Yaşanmışlıklardan Alıntılar

 

 

Araştırma

Hüsnü KARCI

YAŞANMIŞLIKLARDAN ALINTILAR

 

Cevher Parıltı : Sekseninde bir çınar.

Andırın/Yeşilova Kasabası’nda ikamet etmekte.

 

Bizim kökümüz, Danişment Oğulları imiş. (Büyük Selçuklu’nun parçalanmasını müteakip, kurulan beyliklerden biri.) Nerden geldiklerini kesin bilmiyom amma, bir ihtimal, Azerbaycan olabilir. Kayseri’ye gelmiş, yerleşmişler. Yüz elli yıl kadar Kayseri’de Beylik sürmüşler… Beylik sona erince, artık hükümleri geçmez olmuş. Beyin dört oğlu var imiş. Bir de karısı altı kişi. Nedendir bilinmez,  bir gün aile meclisi toplanıp, Kars’a (eski adı); yani Kadirli’ye göç etmeye karar veriyorlar. Kadirli’nin  Narlı Kışla’ya  yerleşmişler. Beyin oğlu tutuyor, bir Ağanın kızını kaçırıyor! Davaya sebep, Ağa bunları oradan  sürgün ediyor. Beylik-meylik gitmiş, artık, hükümleri kalmamış. Bunlardan birine; Beyin çocuklarından birine  Kadirli’de “Loğ Fakılar” derler. Loğ Fakılar, Nürpet’e geliyor. Dört kardeşin biri orada kalıyor. İkisi Orçan’a (Andırın) geliyor, yerleşiyor. Emmoğlu  oluyorlar. Biri “Abdül Aziz Oğlu” oluyor; öbürü de “Kara Molla Oğlu” oluyor. Öbürü de tutuyor, Kayseri’ye geri gidiyor. İşte bunlardan; Kara Mulla Oğlu’ndan gelen sülale bizik. Loğ Fakılar’ın ismi ‘Karslı Oğlu’ oluyor. Yukarı gidenin;  Kayseri’ye geri gidenin ismini bilmiyoruz. Kardeşim Bekir, onları gidip bulmuş; ahlaklarını beğenmediği için pek sahip çıkmamış. Onlar da kötü çıkmış. Ben de ‘bre gardaş’ dedim, ‘onlar  ele kötüyse, belki bize eyi olurdu’ dedim. Sahip çıkmamış işte. Kimsenin kökünün-mökünen ilgisi yok. Benden başka kimse bilmez. Hacı Efendi’nin oğlu  Ferhat bey, (Emekli Kurmay Albay) İstanbul’a gidip, kütüğü döktürüyor. İşte, Kayseri’de yüz elli sene hükümdarlık sürmüş atalarımız (Danişmentler 1070-1171). Ferhat bey, üşenmeden  herkesin ismini tek tek kağıda döküyor. Orçan’dakilerin de. Bizim sülaleden olanların  da hepsinin ismini. Ferhat Bey diyor ki: ‘ Kökümüz belli, siz bey çocuklarısınız, diyor.‘Birbirinizi tanıyın, bir olun’ diyor. Bizim kandaşlarımız gidip araştırma yapmazlar. Merak etmezler. Hal bu ki, herkes kökünü bilse ne iyi olur. İnsan ‘kim’ olduğunu, nerden geldiğini bilmek istemez mi?

 

Kurtuluş Savaşı Gazisi Babanız Halil Kara’dan biraz bahseder Misiniz?

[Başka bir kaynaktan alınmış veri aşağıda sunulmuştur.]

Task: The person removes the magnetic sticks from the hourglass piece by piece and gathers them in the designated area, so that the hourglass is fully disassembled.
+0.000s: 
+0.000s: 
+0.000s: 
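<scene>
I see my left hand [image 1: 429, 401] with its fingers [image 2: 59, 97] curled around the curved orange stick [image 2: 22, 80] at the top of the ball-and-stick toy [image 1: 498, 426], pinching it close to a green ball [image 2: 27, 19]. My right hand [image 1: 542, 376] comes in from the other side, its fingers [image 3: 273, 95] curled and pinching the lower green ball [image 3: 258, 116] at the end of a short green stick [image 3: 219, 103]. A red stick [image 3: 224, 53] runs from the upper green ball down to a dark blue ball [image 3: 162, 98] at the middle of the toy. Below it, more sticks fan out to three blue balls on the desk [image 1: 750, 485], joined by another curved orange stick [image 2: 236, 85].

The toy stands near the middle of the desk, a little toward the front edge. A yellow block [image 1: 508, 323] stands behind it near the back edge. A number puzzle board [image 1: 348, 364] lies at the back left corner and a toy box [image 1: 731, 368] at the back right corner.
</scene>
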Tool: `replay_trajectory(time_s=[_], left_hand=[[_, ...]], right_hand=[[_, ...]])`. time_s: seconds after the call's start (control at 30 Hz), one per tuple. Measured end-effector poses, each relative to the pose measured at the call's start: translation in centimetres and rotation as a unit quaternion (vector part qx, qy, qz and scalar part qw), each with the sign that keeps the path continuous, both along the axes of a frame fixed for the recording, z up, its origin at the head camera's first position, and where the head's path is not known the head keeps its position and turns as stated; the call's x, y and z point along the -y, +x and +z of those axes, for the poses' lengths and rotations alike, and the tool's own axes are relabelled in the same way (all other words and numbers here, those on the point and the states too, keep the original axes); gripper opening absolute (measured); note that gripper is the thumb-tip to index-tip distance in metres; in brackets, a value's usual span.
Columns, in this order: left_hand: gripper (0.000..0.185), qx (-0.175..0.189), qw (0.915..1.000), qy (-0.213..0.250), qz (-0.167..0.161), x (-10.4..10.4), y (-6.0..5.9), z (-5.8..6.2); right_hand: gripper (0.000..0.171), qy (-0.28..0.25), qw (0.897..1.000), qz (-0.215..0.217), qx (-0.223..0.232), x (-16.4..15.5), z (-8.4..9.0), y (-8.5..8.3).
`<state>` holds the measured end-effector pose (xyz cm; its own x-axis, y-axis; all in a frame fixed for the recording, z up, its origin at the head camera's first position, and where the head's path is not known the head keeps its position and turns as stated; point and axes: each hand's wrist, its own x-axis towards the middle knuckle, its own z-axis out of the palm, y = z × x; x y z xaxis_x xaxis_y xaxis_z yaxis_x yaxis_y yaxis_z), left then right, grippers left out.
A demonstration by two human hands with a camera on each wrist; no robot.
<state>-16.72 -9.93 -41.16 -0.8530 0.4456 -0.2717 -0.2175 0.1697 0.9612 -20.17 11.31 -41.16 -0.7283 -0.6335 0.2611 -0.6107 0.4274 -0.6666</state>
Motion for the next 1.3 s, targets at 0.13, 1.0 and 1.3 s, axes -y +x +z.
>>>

Babam, savaşta  posta imiş. İki kere vuruluyor! Bir gün posta vazifesini yaparken, önüne top düşmüş. İki defa düşmüş. Gözlerine kum dolmuş, göremez olmuş! Her postanın önüne top atarlarmış. Kumdan  gözleri görmez olurlarmış! Babamın gözünü temizliyorlar amma, genede bir melevişlik var idi. Babam, sonra boğazından vurulmuş! Harp zamanı ya, yiyecek- içecek bulmaları da zor. Hatta, babam iki arkadaşıyla posta vazifesini yapıyorlarken, açlıktan nerdeyse kırılacaklarmış. Bir gölet’e  rast gelmişler. Gölette ölmüş bir at leşi bulmuşlar. At’ın leşini yemişler! Babam, ‘Ölmüş At’ın ciğerini yedik’ dedi. O günün bahrinde babam büyük bir sargıyla gelmiş köye. Bizim köyde ‘Zeynep Karı’ vardı. Zeynep Karı da kolundan vurulmuş. Babam iyileşince sargıyı çıkarmış,  sargı, evde duruyormuş. O sargıynan  Zeynep Karı’nın koluna sarmışlar, kanını durdurmuşlar. Hökümet,‘Bu sargıyı nerden aldın’ diye  babamı sorguya çekmiş. Babam  da:  ‘Ben savaşta boğazımdan vuruldum, bana bu sargıyı sardılar; sargı evde duruyordu, ben de bu karının kolunu sardım, kanını durdurdum’demiş..

Babam Bağdat’ta, Musul’da, Yemen’de, Halep’te, Süleymaniye’de harp etmiş. Herhalde o günün bahrinde altı ay gitmişler; altı ay gelmişler…Karada- denizde günlerce, aylarca  yolculuk etmişler…Savaşmışlar!...Savaşmışlar…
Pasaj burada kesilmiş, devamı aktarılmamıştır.